The most revolutionary thing a person can do is be open to change.”- Hank Willis Thomas
Hank Willis Thomas’s (b. 1976, Plainfield, NJ) practice as a conceptual artist and activist focuses on themes relating to commodity, identity, media, and popular culture. Experimenting with mixed media and mass-produced imagery, Thomas’s practice includes photography, sculpture, installation, and more.
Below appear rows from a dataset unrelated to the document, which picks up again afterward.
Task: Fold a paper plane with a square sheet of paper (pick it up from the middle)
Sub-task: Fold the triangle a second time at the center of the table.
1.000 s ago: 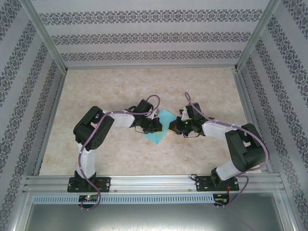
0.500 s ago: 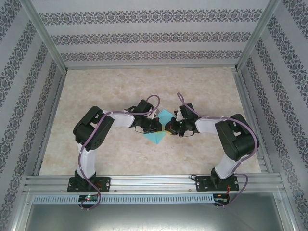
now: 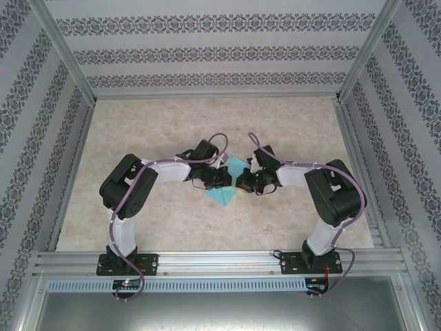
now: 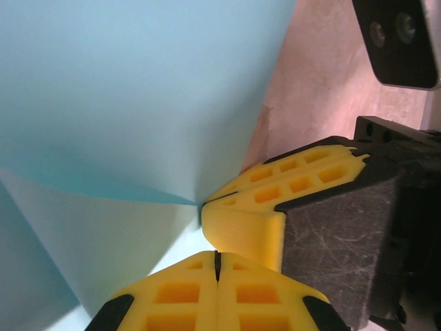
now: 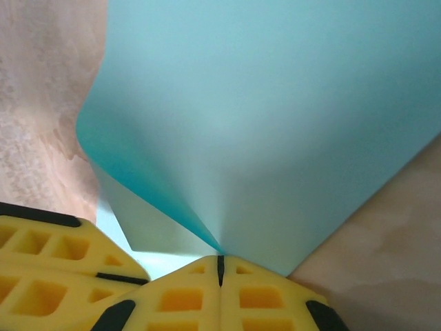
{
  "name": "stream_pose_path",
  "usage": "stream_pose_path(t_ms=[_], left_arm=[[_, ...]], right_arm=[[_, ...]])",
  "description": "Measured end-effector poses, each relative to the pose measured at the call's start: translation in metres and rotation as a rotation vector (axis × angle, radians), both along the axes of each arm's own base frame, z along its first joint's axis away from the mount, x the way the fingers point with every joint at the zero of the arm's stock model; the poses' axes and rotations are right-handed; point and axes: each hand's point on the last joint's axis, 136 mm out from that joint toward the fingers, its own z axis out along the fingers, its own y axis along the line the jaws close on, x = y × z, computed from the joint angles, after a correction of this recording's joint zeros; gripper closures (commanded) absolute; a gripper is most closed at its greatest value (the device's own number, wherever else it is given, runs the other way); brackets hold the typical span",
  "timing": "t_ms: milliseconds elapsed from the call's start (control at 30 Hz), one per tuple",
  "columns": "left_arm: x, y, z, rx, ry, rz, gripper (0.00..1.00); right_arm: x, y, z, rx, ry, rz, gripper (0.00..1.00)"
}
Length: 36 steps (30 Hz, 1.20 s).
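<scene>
Square sheet of paper (image 3: 222, 196): thin, turquoise, bowed into a soft fold with one sharp crease, lying at the centre of the table (image 3: 172, 124). Left gripper (image 4: 217, 267) and right gripper (image 5: 220, 267) meet there, crowding over it, each clenched on the sheet. Fingertips yellow, ribbed, blocky. Tabletop beige, marbled.

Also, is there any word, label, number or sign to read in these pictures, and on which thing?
None: no readable text stands on the sheet of paper, the left tool, the right tool, the table or the patterned walls.
</scene>
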Motion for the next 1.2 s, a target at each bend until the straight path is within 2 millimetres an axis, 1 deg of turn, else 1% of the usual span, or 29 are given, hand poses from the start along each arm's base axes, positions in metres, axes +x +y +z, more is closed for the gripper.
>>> stream_pose_path(t_ms=[233, 400, 500, 700, 1033, 1200], left_arm=[[0.008, 0.013, 0.001, 0.052, -0.022, -0.020, 0.93], [0.019, 0.023, -0.003, 0.072, -0.022, -0.016, 0.93], [0.021, 0.025, -0.008, 0.080, -0.020, -0.022, 0.93], [0.018, 0.029, -0.019, 0.101, 0.000, -0.035, 0.93], [0.021, 0.032, -0.023, 0.100, 0.004, -0.047, 0.93], [0.023, 0.030, -0.024, 0.097, 0.004, -0.059, 0.93]], right_arm=[[0.001, -0.001, 0.000, -0.017, -0.010, 0.014, 0.98], [0.001, -0.002, 0.000, -0.022, -0.007, 0.014, 0.98], [0.001, -0.002, 0.000, -0.024, -0.008, 0.017, 0.98], [0.001, -0.002, 0.000, -0.028, -0.015, 0.026, 0.98], [0.001, -0.003, 0.001, -0.052, -0.014, 0.028, 0.97], [0.000, -0.005, 0.002, -0.075, -0.016, 0.025, 0.91]])
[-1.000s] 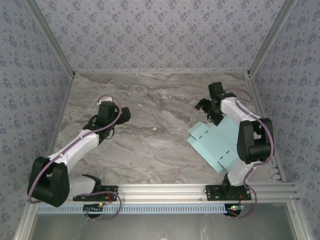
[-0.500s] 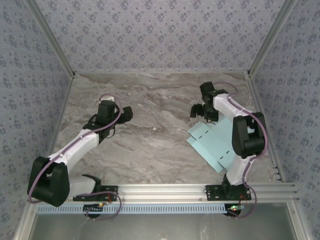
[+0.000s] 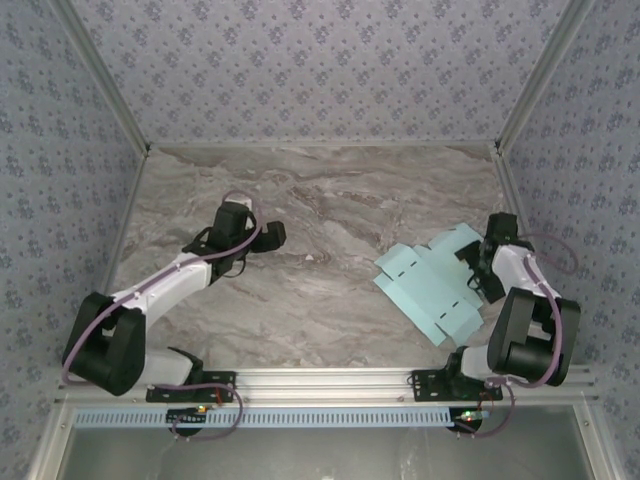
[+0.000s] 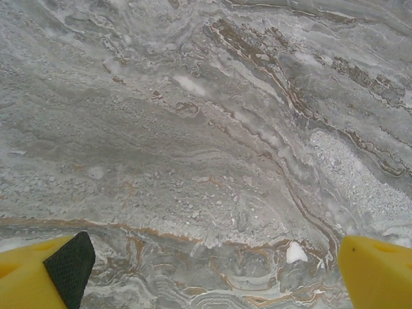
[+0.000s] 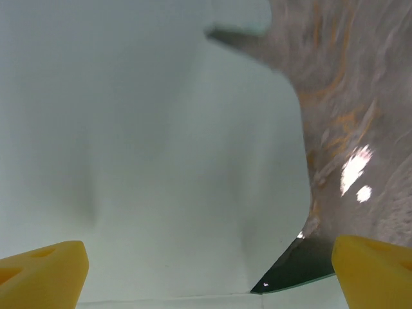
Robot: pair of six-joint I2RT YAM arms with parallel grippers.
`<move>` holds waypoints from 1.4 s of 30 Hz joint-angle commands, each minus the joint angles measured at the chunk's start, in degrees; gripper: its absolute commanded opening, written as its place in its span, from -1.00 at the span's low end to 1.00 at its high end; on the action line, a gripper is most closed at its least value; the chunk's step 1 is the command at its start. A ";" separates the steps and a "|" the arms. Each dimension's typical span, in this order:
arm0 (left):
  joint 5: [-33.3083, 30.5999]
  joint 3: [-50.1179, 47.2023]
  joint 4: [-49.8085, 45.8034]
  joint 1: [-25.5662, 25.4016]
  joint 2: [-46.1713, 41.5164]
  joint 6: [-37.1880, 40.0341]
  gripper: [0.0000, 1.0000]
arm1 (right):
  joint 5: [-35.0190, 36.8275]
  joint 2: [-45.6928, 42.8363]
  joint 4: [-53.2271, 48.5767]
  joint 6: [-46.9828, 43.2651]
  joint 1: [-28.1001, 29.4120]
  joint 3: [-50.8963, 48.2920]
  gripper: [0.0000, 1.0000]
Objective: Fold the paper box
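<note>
The paper box [image 3: 428,287] is a flat pale aqua cut-out with tabbed flaps, lying on the right part of the marble table [image 3: 330,190]. My right gripper [image 3: 473,268] is low at its right edge and points left over it, jaws open. In the right wrist view the card [image 5: 148,148] lies close below the right gripper [image 5: 209,277], and the yellow fingertips [image 5: 42,273] stand wide apart; a dark gap shows under one card edge. My left gripper [image 3: 272,236] is open over bare marble left of centre, well away from the card, with nothing between the left gripper's [image 4: 212,273] fingers.
Patterned walls close in the table on three sides, with metal frame posts at the corners. An aluminium rail [image 3: 330,380] carrying both arm bases runs along the near edge. Bare marble [image 4: 206,129] lies between the left gripper and the card.
My right arm has swung from the far side of the card back to its right edge and dropped low. My left gripper has moved a little to the right, toward the centre.
</note>
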 commanded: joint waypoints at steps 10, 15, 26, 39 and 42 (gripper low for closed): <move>-4.88 4.22 -1.78 -1.03 0.51 1.18 0.98 | -12.39 7.40 18.34 -8.07 17.40 3.94 1.00; -6.46 2.64 -1.13 -1.02 -0.28 1.35 0.99 | -15.49 18.42 21.60 -11.98 26.83 14.79 1.00; -7.05 -0.39 -0.05 -1.03 0.40 -0.57 0.99 | -22.99 26.72 21.44 -14.32 32.93 32.28 1.00; 4.45 6.52 3.59 -1.03 10.21 0.61 0.98 | -36.77 28.84 9.74 -28.23 26.53 28.51 0.92; 6.34 8.85 2.45 -1.03 11.88 0.97 0.99 | -37.97 31.67 11.37 -26.97 25.79 28.78 0.92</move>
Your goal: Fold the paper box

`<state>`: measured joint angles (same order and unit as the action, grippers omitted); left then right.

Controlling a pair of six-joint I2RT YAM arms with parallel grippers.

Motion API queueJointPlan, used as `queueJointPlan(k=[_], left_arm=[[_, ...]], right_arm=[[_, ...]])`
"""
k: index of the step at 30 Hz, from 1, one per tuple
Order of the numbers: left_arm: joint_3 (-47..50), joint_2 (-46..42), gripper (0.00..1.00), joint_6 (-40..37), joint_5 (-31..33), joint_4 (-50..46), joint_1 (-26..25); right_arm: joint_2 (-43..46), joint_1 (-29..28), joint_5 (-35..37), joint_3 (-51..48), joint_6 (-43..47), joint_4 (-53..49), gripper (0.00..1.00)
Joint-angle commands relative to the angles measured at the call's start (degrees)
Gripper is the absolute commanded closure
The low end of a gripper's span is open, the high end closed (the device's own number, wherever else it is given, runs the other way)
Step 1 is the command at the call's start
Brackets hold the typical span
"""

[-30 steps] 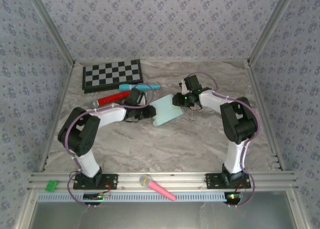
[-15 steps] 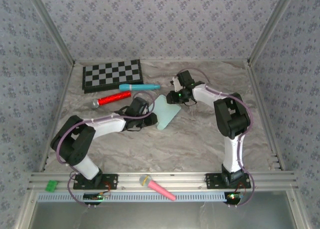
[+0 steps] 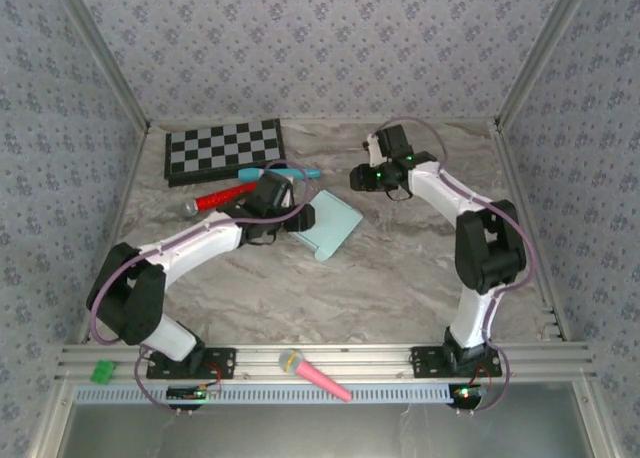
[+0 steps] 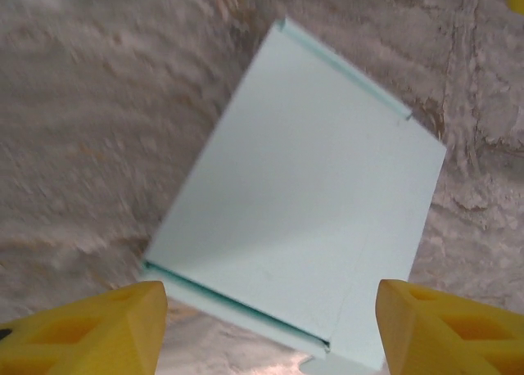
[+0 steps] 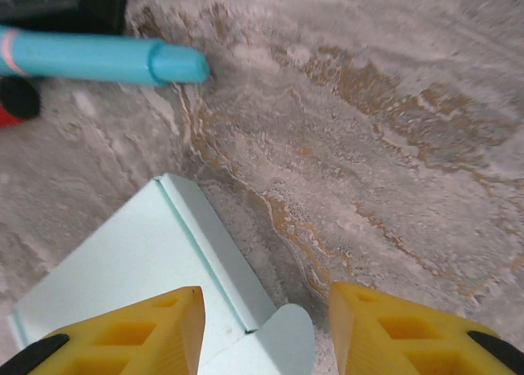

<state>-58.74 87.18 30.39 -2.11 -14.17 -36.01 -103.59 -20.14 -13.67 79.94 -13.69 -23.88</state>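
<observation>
Both claws stood apart, gripping nothing: left claw [image 4: 270, 314] over the paper box [image 3: 331, 225], right claw [image 3: 364, 178] just upper right of it. Box lay mid-frame, apparently folded shut, one rounded tab [image 5: 284, 340] maybe left to tuck. A second earlier the right claw sat closer in.

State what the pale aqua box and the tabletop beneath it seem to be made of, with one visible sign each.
Pale aqua-blue folded box: thin matt card, probably; crisp creases and slim layered edges. Grey-brown veined tabletop: looks like marble, matt, though it could be a printed laminate.
</observation>
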Motion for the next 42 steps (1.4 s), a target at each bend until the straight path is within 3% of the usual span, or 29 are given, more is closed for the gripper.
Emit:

This exhibition of 90 works covers 20 years of Thomas’s work and is drawn from the collection of the Jordan Schnitzer. The exhibition features some of the artist’s most iconic and well-known artworks across a range of media, investigating diverse themes. LOVERULES also highlights several important series, including Branded and Unbranded: Reflections in Black by Corporate America. In Branded, Thomas explores and re-contextualizes the history of brand advertising and sponsorship through the iconography of sport. In Unbranded, Thomas digitally removes advertising punchlines and logos, with both series thereby highlighting the consistently dehumanizing strategies of corporate media, the commodification of African-American identity, and how dominant cultures shape notions of race and race relations. Through the reframing of iconic imagery and texts, Thomas connects historical moments of resistance to our lives today. With incisive clarity, he asks us to see and challenge systems of inequality while affirming our shared humanity to shape a better future.